Une autre option serait le développement de pools de liquidité « propres », où les actifs seraient vérifiés selon des critères clairs et prédéfinis, plutôt que par des algorithmes en chaîne non divulgués. Cela pourrait réduire le risque de blocages arbitraires tout en maintenant un certain niveau de conformité réglementaire.
Toutes ces solutions nécessitent une approche équilibrée. Si les protocoles DeFi continuent d’introduire des mécanismes de conformité centralisés, ils risquent de connaître le même sort que les échanges centralisés, où le contrôle se concentre entre les mains de quelques-uns. La mise en œuvre de modèles de prise de décision transparents et l’assurance du contrôle des utilisateurs sur la gouvernance du protocole pourraient aider à trouver un équilibre entre la conformité réglementaire et la liberté des utilisateurs.
Il existe également une perspective alternative : si DeFi demeure réellement décentralisé — sans points de contrôle gérés par des équipes centralisées et sans point d’entrée unique soumis à pressions — alors la réglementation et la conformité pourraient s’avérer non nécessaires. La question demeure quant à la faisabilité de cette idée dans le contexte actuel. La plupart des utilisateurs favorisent toujours une interface pratique plutôt que l’interaction directe avec des contrats intelligents.
L’avenir de DeFi
Si DeFi continue de s’orienter vers une conformité cachée, il risque de perdre son avantage essentiel : la décentralisation. Dans quelques années, nous pourrions ne pas observer un marché financier libre, mais plutôt une nouvelle forme de plateformes centralisées, avec une expérience utilisateur inférieure et des risques accrus de blocages de portefeuilles.
Il existe encore une chance de changer cette trajectoire. Le développement de nouveaux modèles de réglementation, de mécanismes on-chain transparents et une distinction claire entre DeFi et CeFi pourraient contribuer à la préservation de l’indépendance de l’industrie.
La conformité ne devrait pas devenir un outil de censure dissimulée. Elle peut servir de moyen de protection pour les utilisateurs et les projets — si elle est mise en œuvre de manière consciente plutôt que par des décisions fermées et des blocages massifs des portefeuilles.
En attendant, les utilisateurs devraient régulièrement vérifier leurs portefeuilles pour d’éventuelles sanctions et, si possible, diversifier leurs fonds sur plusieurs adresses afin de réduire les risques éventuels de blocages soudains.
Opinion par : Artem Tolkachev, Investisseur Web3.
Cet article a un but informatif et ne doit pas être interprété comme un conseil juridique ou d’investissement. Les opinions exprimées ici n’engagent que l’auteur et ne reflètent pas nécessairement celles de Cointelgraph.

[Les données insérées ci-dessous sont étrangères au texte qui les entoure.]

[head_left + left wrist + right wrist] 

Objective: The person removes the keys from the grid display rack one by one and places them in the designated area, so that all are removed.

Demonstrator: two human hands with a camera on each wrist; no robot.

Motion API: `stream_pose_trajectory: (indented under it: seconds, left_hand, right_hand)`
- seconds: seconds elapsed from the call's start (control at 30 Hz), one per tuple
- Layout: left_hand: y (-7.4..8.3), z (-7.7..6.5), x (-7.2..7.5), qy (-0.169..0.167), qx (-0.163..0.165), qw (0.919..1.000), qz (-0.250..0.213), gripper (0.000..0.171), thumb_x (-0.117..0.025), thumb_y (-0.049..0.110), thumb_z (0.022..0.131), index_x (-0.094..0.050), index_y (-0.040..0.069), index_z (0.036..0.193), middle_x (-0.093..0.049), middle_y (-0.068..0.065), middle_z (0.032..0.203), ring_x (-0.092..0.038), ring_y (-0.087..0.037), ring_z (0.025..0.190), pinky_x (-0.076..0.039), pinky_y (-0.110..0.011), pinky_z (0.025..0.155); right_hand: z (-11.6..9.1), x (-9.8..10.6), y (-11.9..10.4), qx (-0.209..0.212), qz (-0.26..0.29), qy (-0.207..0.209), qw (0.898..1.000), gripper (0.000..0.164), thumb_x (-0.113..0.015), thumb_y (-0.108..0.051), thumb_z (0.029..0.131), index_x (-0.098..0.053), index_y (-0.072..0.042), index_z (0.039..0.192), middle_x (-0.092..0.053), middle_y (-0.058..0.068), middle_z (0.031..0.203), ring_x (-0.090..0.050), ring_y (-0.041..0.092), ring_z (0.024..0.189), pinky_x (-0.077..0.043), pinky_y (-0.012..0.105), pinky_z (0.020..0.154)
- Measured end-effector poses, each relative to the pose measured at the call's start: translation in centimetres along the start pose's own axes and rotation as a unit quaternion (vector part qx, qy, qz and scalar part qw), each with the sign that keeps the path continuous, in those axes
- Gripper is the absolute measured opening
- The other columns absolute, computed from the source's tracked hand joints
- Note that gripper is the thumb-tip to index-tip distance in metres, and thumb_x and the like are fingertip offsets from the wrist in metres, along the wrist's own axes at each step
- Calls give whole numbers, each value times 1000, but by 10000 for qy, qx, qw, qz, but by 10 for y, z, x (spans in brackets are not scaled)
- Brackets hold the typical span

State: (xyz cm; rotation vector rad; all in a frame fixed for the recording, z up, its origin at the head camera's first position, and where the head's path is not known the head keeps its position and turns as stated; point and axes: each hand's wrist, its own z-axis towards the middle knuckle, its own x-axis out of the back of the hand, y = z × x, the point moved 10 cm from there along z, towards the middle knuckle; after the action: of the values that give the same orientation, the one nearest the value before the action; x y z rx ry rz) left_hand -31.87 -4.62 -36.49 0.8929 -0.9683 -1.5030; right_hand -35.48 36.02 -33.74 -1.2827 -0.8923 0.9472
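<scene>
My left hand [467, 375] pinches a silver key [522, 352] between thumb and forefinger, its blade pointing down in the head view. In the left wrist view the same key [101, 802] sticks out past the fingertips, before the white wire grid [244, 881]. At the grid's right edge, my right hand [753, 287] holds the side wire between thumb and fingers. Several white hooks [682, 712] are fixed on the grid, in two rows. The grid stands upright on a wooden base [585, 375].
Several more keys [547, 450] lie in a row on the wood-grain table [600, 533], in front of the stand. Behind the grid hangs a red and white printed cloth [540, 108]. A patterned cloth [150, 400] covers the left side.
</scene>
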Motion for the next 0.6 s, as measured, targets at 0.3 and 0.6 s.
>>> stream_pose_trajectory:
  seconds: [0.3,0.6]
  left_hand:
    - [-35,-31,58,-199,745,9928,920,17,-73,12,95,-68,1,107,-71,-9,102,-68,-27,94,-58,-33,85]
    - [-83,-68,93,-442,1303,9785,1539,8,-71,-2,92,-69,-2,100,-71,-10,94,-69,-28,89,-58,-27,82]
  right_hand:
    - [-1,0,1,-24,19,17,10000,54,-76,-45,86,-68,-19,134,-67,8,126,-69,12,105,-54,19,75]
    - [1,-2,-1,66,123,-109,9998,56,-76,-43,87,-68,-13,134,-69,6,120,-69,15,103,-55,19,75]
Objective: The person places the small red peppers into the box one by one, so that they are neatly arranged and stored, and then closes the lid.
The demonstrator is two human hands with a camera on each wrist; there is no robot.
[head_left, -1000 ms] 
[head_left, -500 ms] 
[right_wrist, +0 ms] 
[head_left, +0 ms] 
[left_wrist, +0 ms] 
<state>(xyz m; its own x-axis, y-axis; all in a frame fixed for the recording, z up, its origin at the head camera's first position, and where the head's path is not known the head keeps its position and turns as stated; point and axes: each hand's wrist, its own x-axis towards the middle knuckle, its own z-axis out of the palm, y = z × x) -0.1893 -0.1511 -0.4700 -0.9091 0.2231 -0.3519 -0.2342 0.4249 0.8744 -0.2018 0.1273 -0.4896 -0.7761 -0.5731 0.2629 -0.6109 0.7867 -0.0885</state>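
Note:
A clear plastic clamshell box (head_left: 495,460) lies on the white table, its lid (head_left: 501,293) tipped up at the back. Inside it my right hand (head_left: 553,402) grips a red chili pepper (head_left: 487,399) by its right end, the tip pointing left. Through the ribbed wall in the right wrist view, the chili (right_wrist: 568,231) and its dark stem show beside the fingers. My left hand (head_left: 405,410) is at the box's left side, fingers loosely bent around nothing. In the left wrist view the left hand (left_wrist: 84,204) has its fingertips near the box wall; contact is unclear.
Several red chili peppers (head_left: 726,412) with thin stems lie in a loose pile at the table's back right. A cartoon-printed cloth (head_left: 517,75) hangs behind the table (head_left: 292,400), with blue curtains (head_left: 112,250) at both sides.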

Résumé : L’article explore l’évolution et les défis de la finance décentralisée (DeFi), mettant en lumière les tensions entre décentralisation et conformité réglementaire. Alors que DeFi a progressé dans la résolution de ses problèmes techniques, l’intégration de mesures de conformité soulève des préoccupations sur la perte de liberté pour les utilisateurs. Le texte propose que des mécanismes de transparence et de choix dans la conformité pourraient aider DeFi à naviguer entre la régulation et l’autonomie des utilisateurs. En fin de compte, l’avenir de DeFi dépendra de sa capacité à maintenir ses principes fondamentaux tout en s’adaptant à un environnement réglementaire en constante évolution.